Mereka berjalan menuju
ruangan yang telah disediakan.
“Cobalah pakaian
pernikahan ini! Apa perlu untuk diperbaiki atau tidak,” Claire memberi isyarat
kepada perancang pakaian istana untuk membawakan setelan untuk Antony serta
gaun untuk Lavelyne.
Mereka mencoba pakaian
itu masing-masing. Saat Lavelyne keluar untuk menunjukkannya. Sungguh
mempesona, seperti seorang peri yang sedang terbang di padang bunga daisy.
Mengagumkan.
“Putriku benar-benar
cantik,” Claire memeluk Lavelyne.
“Benarkah ibunda?”
“Sangat cantik,” Claire
tersenyum kemudian, menoleh ke Antony. “Bagaimana menurutmu?”
“Aku sampai tidak dapat
berkata-kata.”
Gaun pernikahan berwarna
ungu berlapis sifon pink, di bagian bawahnya terdapat renda yang tidak begitu
banyak. Berlengan pendek dengan kerut menyerupai renda berukuran besar.
Mahkota yang dipilih pun
mahkota berukuran kecil berhiaskan batu mulia, seperti rubi, berlian, safir
serta emerald yang memiliki warna senada dengan gaun Lavelyne.
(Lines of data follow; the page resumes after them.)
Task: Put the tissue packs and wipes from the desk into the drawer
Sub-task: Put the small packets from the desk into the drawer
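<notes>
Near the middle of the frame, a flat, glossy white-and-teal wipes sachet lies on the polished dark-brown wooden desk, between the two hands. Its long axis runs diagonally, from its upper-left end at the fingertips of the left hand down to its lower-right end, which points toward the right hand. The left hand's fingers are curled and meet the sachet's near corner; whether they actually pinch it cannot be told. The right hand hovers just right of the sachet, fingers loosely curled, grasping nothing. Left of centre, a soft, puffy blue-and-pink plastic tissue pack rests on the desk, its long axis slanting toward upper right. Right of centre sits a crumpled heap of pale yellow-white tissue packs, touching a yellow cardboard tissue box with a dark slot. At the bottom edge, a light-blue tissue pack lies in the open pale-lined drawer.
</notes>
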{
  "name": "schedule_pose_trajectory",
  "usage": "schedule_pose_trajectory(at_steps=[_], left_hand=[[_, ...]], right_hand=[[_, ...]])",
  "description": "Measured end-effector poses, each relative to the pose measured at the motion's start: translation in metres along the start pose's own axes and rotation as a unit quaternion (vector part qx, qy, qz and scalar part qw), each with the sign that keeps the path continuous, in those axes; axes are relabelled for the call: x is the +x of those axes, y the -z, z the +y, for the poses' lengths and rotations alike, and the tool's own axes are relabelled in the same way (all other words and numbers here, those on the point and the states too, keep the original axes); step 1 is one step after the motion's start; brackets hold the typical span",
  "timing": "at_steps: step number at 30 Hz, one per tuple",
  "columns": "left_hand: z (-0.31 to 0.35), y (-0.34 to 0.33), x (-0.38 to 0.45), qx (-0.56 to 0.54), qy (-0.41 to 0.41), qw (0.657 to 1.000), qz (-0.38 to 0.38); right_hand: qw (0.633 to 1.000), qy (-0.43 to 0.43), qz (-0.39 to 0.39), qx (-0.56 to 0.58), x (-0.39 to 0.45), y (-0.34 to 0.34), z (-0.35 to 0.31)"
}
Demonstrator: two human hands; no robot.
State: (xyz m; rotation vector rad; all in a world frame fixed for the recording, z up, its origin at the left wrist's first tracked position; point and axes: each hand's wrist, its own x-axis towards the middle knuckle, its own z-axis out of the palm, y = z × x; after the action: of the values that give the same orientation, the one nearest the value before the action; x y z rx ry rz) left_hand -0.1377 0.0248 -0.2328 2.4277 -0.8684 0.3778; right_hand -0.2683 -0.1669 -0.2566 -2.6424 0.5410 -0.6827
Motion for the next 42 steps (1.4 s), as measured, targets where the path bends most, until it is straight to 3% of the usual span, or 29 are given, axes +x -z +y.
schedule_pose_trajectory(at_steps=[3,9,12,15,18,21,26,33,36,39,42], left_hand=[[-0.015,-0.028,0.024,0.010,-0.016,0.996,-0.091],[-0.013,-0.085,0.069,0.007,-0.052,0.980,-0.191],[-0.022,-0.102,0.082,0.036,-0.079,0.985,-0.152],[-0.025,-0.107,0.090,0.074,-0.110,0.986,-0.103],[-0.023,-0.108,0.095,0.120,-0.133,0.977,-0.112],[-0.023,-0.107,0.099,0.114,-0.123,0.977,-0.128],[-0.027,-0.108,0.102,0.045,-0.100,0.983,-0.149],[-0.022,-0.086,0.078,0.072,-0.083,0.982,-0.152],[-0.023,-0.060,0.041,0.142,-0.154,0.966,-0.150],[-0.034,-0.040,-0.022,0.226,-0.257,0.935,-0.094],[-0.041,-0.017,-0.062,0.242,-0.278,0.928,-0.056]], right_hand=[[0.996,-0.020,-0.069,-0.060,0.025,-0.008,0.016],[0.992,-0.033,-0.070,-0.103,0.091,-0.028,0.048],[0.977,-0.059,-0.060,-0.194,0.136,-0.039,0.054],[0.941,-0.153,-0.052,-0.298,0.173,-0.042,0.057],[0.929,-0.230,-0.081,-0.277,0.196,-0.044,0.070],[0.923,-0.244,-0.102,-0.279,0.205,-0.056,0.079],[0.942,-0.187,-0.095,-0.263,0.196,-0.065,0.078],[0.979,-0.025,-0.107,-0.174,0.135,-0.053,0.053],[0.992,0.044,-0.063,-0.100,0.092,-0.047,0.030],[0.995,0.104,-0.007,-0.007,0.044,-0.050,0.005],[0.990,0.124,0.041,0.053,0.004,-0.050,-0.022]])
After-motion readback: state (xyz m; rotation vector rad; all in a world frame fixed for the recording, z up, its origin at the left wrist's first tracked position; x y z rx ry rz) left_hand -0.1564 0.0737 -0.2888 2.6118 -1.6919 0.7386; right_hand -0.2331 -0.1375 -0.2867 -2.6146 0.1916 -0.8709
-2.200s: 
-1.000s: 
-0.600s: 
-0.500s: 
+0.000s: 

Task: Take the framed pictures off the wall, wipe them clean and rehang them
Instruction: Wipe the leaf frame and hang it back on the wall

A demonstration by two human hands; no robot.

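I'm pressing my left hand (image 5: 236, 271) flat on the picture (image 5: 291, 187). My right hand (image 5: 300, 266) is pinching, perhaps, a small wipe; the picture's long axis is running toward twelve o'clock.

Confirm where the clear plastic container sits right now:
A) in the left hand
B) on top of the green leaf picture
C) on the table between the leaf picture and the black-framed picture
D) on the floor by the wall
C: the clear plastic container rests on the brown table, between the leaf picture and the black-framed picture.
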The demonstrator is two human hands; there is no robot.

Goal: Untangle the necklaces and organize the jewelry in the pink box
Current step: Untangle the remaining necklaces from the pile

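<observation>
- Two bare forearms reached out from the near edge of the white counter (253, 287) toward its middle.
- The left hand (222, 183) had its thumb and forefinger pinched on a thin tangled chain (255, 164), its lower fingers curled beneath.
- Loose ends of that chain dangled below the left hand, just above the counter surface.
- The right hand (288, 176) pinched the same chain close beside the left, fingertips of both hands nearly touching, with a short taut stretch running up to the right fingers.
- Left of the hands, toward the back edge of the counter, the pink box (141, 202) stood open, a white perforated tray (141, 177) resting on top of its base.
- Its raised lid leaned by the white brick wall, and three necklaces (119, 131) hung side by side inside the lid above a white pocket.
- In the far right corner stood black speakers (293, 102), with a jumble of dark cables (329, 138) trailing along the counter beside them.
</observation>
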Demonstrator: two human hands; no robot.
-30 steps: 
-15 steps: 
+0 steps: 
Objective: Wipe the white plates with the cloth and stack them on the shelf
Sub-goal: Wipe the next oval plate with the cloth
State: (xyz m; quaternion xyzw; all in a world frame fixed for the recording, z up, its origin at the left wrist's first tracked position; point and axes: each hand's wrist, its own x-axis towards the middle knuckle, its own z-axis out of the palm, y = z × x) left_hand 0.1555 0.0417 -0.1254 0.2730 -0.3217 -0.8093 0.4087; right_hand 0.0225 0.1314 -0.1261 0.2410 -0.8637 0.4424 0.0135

Bebatuan itu di
bingkai dalam bingkai emas putih murni yang berkilauan.
Raja Hilaire Aldrich
yang lewat di depan ruangan mereka langsung masuk kedalam. Ia menatap putrinya
dengan senyuman, penuh haru. Beberapa hari lagi, putri semata wayangnya akan
hidup di tempat lain. Ia harus merelakan anak satu-satunya itu jauh dari
dirinya.
“Kau sungguh mengagumkan
dengan gaun itu. Waktu sungguh cepat berlalu. Hari dimana kau harus tinggal
jauh dari rumah, akhirnya tiba juga.” Ia menarik nafasnya.
“Ayahanda ... kau
membuautku ingin menangis,” ia berjalan menghampiri ayahnya.
Mereka berpelukan. Air
mata haru tidak kuasa terbendung lagi. Segala emosi berbaur menjadi satu
didalam dada. Claire ikut terharu dan menitikkan air mata, ialah ibu yang
melahirkan serta merawat Lavelyne hingga saat ini.
“Ibuda ratu dan Ayahanda
raja tidak perlu hawatir. Aku akan menjaga Lavelyne dengan segenap jiwaku.”
“Aku percaya kau akan
melakukan itu semua. Melindungi putri kami dengan sepenuh hati.” Raja Hilaire
menepuk pundak Antony.
Antony tersenyum, betapa
ia merindukan kebersamaan keluarga yang hangat seperti ini. Ia pasti akan
bahagia, selain menikah dengan wanita yang ia cintai, juga mendapatkan keluarga
lengkap yang hangat, penuh kasih sayang.